I walked with your dad at sunset today, and I thought of you.
Because the thing is, little Love, you were supposed to be with us on that walk.
I think of you and pray for you every day, my Sweetheart. But some days it hits me, all of a sudden, that you really are gone. I should have been feeling you kick by now. I should have been finding out your gender and getting one of those cute ultrasound profile pictures. I shouldn't have been crying on a walk, missing you.
I miss you every day. From what I've been told, that ache never fully goes away, but some days are harder than others. This week was hard - visiting your grave by myself for the first time. Having to go to the doctor's office and lay down for an ultrasound in that same awful room where I found out you had died. (Although this time, knowing my womb was baby free, but still healing from my littlest Love's time there.

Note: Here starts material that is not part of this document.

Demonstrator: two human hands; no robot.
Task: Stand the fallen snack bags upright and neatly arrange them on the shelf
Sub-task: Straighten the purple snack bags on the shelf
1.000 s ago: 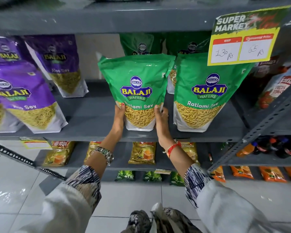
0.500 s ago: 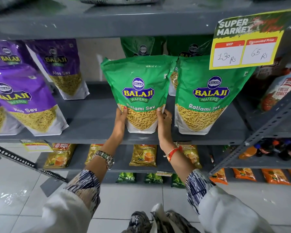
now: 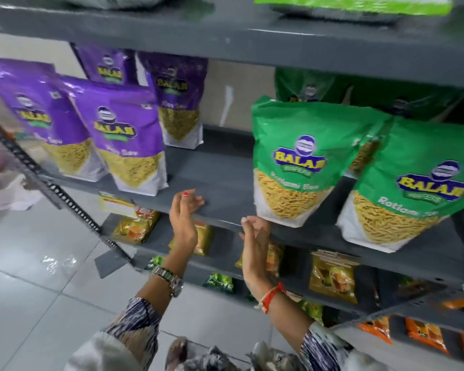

It is so hard to still be healing physically and mentally.)
I met someone new today.
This new friend is wonderful, but you will never know her, and she will never know you. And I couldn't even put that into words when I met her.
You missed the sunset, Love. And you and I will never watch it set together.
I try to trust that the beauty you now see far surpasses any I could show you. I feel so selfish, but I still wish we could have shared this earthly beauty together.
Because tonight, littlest Love, I saw the sunset. And I missed you so much.
My love goes with you always, my Gabriel.